Previously, glycopeptides antibiotics such as vancomycin, ramoplanin and an antifungal antibiotic nystatin have been studied for their diagnostic and therapeutic potential. To further explore the diagnostic and chemotherapeutic potential of other antibiotics we have now employed daptomycin, a lipopetide antibiotic and bacitracin, a polypeptide antibiotic in uptake and vitality tests on human cell lines. Fluorescent conjugates of bacitracin and daptomycin were synthesized using fluorescein isothiocynate (FITC) for confocal laser scanning microscopy (CLSM) and fluorescence activated cell sorting (FACS). The cellular uptake of the synthesized daptomycin and bacitracin conjugates was studied on seven human cell lines, two healthy and five malignant using CLSM and FACS. To examine the cell membrane damage caused by the conjugates FACS experiments were carried out using propidium iodide.
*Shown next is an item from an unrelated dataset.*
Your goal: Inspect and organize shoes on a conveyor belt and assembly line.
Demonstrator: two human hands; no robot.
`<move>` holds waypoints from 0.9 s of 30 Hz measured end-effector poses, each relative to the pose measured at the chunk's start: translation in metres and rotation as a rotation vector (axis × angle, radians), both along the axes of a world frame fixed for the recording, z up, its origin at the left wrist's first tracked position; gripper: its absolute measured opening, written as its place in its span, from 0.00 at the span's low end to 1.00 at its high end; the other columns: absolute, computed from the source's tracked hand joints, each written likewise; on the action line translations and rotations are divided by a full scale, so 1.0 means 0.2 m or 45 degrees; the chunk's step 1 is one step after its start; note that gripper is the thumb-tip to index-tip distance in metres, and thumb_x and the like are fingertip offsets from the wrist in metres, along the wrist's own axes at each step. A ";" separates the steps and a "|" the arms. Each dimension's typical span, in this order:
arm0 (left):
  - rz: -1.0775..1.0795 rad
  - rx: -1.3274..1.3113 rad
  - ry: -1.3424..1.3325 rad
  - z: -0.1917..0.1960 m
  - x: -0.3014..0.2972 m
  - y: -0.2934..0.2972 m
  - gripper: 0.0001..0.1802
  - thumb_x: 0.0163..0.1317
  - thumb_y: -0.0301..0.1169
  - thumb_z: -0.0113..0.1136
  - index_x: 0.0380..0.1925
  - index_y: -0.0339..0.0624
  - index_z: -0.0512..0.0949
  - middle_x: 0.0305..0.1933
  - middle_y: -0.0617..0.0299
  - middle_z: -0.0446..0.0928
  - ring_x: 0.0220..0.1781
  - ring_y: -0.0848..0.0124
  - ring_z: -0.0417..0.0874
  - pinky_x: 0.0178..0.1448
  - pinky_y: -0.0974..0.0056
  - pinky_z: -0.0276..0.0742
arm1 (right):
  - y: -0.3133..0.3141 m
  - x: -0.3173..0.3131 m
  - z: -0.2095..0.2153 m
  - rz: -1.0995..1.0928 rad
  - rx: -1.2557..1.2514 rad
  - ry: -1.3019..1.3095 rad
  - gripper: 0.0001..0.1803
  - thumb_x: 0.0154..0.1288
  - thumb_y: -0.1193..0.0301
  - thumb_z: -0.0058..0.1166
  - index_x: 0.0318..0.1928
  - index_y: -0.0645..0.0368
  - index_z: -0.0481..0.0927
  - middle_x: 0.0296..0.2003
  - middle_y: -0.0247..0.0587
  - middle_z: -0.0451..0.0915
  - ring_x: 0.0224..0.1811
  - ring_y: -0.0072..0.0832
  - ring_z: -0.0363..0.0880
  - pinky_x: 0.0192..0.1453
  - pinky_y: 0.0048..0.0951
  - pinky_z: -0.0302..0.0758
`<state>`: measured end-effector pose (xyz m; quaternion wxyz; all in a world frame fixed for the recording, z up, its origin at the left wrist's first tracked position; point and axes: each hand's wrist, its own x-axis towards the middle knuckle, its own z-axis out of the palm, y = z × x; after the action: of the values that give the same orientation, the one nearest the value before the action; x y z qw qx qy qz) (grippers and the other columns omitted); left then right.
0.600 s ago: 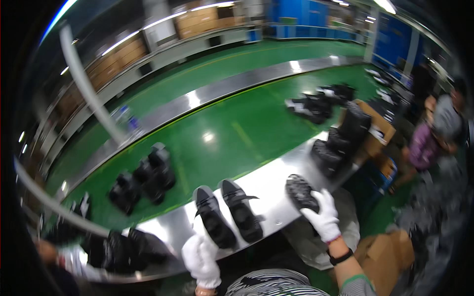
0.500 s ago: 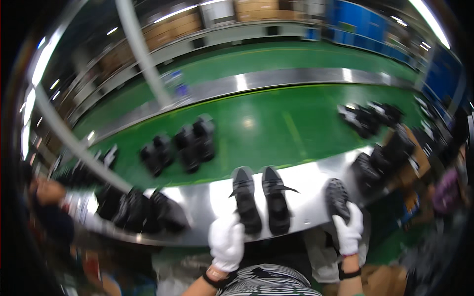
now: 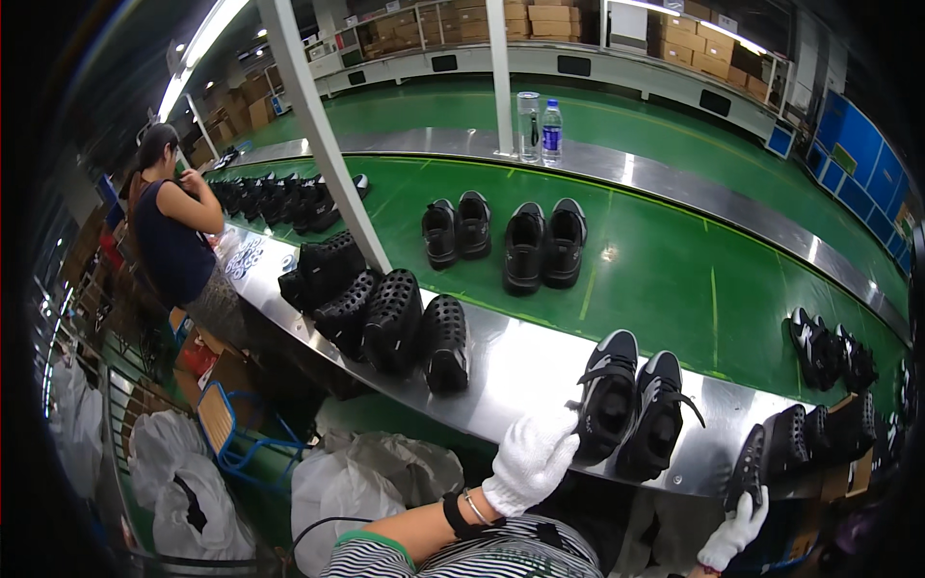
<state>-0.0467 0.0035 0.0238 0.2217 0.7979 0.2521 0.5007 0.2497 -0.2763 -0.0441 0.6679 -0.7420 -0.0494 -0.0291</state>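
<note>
Right hand, gloved: closed on a black shoe, right of the strapped pair. Left hand, gloved: fingers bent, just beside that pair; whether gripping, cannot tell. Steel bench: bears the pair; farther left, studded shoes. Green surface, beyond: more shoes. Far ledge: bottle.

No legible txt, nos. or signs. Clear plastic bottle w/ blue cap has blue-violet label, print too small to read. B&W striped shirt has green print, letters unclear. Pale side marks on upright black-and-grey shoes: can't tell if txt. Brown cardboard boxes: ditto, any marks too tiny.
</note>
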 end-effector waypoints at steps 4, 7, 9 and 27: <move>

The uptake pattern was different for both antibiotics for all the cell lines. The cytoplasmic uptake of daptomycin conjugate was lower than the bacitracin conjugate, resulting in decreased cell membrane damage. No preferential uptake into malignant or healthy cells was found for the two different antibiotic conjugates and the uptake patterns were also different between the two antibiotics. However, the lower cytotoxicity and different uptake mechanism makes daptomycin conjugate a prospective candidate for further study as a diagnostic agent for various intracellular infections.